More businesses are purchasing mass-shooting insurance, according to a published report, responding to what is increasingly seen as a potential risk.  The article, in Crain’s Chicago Business, indicated that the FBI  reports that more mass shootings occur at businesses than any other setting.

"It's like shark bite insurance," Peter Kochenburger, an insurance professor at the University of Connecticut School of Law, told Crain’s. "You're selling a product based on exaggerated perception of risk."

incidents.png

FBI data shows that 42 percent of the 250 mass shootings between 2000 and 2017 occurred in businesses, more than any other type of location. The next-largest category, schools and universities, saw 21 percent of the shootings, Crain’s reported.

The 105 workplace shootings affected barely a fraction of the nearly 6 million firms counted in the 2016 U.S. census, Crane’s reported, with data indicating that 26 percent took place in settings open to the public, 12 percent in settings closed to the public and 4 percent in malls.

Crain’s reported that insurance companies including Lloyd's of London, American Insurance Group, Hiscox and Beazley started offering "active shooter" or "active assailant" policies within the last five years. They generally cover liability, business interruption and property damage not covered by other policies, as well as expenses like counseling, public relations and funerals.
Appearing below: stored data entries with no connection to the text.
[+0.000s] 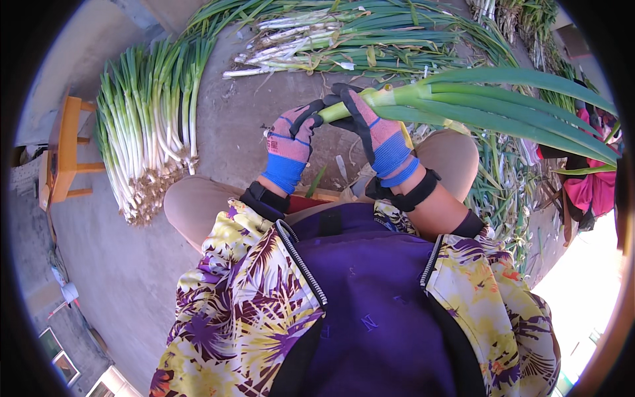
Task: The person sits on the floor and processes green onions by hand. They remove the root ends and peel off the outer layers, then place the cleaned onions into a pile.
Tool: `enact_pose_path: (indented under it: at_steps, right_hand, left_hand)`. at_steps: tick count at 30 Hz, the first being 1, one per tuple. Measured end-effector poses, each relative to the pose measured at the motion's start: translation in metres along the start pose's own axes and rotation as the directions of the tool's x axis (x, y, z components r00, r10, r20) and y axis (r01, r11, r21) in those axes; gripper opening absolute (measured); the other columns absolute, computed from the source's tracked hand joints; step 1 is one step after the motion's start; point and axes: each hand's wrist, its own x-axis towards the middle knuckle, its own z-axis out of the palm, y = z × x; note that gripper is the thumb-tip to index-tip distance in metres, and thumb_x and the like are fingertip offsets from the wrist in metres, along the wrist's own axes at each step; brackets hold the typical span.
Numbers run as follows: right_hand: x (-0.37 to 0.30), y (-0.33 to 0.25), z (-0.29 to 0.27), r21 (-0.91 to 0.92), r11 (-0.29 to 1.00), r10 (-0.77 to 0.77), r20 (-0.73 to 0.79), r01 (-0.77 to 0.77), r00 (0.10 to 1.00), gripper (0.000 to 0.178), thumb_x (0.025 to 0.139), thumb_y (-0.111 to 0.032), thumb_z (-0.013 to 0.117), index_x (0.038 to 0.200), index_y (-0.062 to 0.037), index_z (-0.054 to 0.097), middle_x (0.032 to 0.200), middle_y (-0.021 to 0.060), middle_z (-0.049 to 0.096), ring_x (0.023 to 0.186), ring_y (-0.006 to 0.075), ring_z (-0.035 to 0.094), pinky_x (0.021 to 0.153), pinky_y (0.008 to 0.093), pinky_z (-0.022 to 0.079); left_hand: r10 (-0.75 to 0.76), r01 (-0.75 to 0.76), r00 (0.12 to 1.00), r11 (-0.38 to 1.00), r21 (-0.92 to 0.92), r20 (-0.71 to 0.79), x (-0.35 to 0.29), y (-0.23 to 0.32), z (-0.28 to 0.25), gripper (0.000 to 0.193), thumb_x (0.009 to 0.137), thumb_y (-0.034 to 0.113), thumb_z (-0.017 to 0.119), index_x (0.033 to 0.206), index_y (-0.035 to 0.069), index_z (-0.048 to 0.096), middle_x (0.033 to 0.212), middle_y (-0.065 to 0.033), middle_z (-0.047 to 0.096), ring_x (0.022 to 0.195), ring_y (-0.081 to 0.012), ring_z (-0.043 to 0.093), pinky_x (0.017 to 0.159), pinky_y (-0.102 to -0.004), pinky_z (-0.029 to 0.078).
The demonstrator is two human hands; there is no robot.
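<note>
Green onion held in both gloved hands, over my lap

Green onion [463,99] sits right in front of me, stretched sideways above my knees, pale stalk end toward my left and the long flat green leaves fanning out to my right edge of view. My left hand [291,142] is clenched around the stalk end, pink and blue glove with black fingertips wrapped over it. My right hand [374,129] grips the stalk just beside it, where the pale part turns green, fingers curled over the top. So both hands are closed on the same onion, almost touching each other.

On the concrete floor [251,126] to my left there's a big pile of green onions [149,132] laid side by side, roots pointing toward me. Straight ahead lies another heap of onions [344,40], tops going right. Loose leaf trimmings [506,192] are scattered by my right knee. A small wooden stool [63,155] stands well apart from me, past the left pile. Someone in pink clothing [595,188] is at the far right edge, mostly hidden behind the leaves
</note>
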Motion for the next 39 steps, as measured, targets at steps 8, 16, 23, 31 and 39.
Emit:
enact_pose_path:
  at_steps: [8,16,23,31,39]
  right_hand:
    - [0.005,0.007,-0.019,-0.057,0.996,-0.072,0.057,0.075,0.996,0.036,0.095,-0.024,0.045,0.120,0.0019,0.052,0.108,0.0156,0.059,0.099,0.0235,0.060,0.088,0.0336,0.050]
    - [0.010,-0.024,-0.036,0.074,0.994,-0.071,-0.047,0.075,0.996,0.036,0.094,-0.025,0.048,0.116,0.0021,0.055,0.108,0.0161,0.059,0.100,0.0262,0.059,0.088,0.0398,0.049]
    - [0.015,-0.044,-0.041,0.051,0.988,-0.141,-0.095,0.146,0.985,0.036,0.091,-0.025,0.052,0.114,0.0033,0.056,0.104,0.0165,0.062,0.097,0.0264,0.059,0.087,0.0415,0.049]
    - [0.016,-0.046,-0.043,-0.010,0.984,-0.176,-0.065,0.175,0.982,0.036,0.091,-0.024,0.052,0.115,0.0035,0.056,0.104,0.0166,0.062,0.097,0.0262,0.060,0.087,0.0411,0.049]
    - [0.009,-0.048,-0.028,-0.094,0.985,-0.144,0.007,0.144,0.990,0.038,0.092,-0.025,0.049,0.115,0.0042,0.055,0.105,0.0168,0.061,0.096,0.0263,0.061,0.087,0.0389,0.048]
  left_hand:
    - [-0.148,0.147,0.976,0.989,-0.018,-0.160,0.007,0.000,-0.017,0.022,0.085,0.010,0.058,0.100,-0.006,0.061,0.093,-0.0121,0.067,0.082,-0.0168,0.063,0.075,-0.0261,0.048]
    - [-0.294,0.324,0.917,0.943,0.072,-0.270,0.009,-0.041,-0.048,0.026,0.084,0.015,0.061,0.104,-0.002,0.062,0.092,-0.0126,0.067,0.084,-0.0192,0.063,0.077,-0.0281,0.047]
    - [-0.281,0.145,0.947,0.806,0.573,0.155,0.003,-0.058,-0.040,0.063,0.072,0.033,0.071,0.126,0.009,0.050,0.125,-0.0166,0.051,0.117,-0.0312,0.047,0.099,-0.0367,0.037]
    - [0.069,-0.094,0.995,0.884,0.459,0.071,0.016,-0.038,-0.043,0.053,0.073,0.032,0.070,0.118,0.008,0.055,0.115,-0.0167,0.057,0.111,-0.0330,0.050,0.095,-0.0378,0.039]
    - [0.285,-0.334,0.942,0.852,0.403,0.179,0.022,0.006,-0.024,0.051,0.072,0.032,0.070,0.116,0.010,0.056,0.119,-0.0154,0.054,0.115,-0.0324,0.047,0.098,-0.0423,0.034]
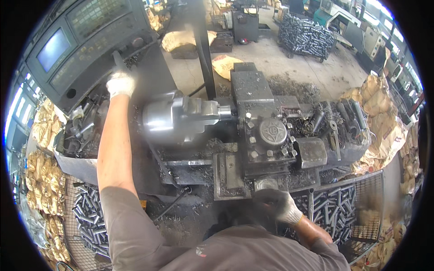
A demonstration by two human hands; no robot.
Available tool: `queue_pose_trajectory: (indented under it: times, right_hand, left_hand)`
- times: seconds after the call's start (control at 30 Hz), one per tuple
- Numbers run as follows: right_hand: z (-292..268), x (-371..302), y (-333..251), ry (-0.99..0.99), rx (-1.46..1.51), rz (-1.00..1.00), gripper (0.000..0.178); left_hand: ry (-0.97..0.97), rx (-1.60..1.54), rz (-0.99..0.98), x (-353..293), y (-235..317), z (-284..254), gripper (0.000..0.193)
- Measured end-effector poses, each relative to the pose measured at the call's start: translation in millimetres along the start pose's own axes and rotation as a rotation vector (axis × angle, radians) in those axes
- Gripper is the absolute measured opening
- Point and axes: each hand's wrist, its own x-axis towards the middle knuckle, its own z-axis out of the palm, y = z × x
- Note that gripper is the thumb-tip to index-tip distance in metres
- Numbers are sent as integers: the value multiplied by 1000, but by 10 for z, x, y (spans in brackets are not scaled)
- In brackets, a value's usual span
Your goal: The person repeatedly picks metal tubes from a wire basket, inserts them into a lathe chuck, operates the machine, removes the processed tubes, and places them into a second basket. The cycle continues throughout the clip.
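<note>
At the sloping control panel (83, 67) of a lathe, my left hand (121, 83) wears a white glove with darkened fingers. One finger points up along the panel's lower edge, near a round dark knob (137, 42). Below the tool post (266, 144), my gloved right hand (285, 208) is at the front of the carriage. Its darkened fingers look curled, and what they hold is hidden. Left of the tool post, the shiny chuck (165, 117) looks smeared, and a short bright metal rod (224, 111) sticks out of its jaws toward the tool post.
Wire baskets of metal pins stand below left (90, 221) and right (337, 210). Metal shavings (294, 90) lie behind the tool post. Tools (334, 135) rest on the machine's right end, beside crumpled brown paper sacks (377, 117). A loaded wheeled cart (305, 36) stands farther back.
</note>
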Motion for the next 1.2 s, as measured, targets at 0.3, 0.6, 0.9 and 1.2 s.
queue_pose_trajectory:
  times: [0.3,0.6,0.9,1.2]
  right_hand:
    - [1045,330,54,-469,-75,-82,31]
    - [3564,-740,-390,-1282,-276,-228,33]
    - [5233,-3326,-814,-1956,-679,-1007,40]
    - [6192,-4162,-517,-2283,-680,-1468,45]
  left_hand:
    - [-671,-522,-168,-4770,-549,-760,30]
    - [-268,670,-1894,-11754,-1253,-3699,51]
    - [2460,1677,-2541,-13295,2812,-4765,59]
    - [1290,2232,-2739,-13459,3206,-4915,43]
The business publication explained that businesses “will have to weigh the cost of the product against the likelihood they'll need it—the usual calculation for any form of insurance not mandated by law, yet impossible to consider here without a shudder. The policies have value, say insurance law professors, but only if premiums dip. For now, they are a tiny but profitable market for underwriters and brokers, as the rarity of mass shootings makes payouts unlikely.”

Connecticut has tragically been represented in the two largest categories, businesses and schools.  The 2012 Sandy Hook School killing remain seared in the state’s collective memory.  That horrific event was preceded by workplace shootings including at the State Lottery headquarters in 1998, in which a gunman killed four, and the Hartford Distributors shooting in Manchester in 2010, when eight people were killed by a co-worker.  It has been described as among the five most deadly workplace shootings in U.S. history.

Last September, CNN reported that three workplaces around the country became scenes of workplace shootings within a 24 hour period:  “An employee at a Wisconsin software company opens fire at the office, wounding three coworkers and forcing others to hide under desks.  A gunman wounds four people at a Pennsylvania municipal building about an hour and half later, before he's shot dead by police.  The next morning a disgruntled employee fatally shoots three people and leaves three others wounded at a Rite Aid distribution center in Maryland.”

In February, a gunman opened fire at an Illinois manufacturing warehouse where he had just been fired from his job, killing five fellow workers.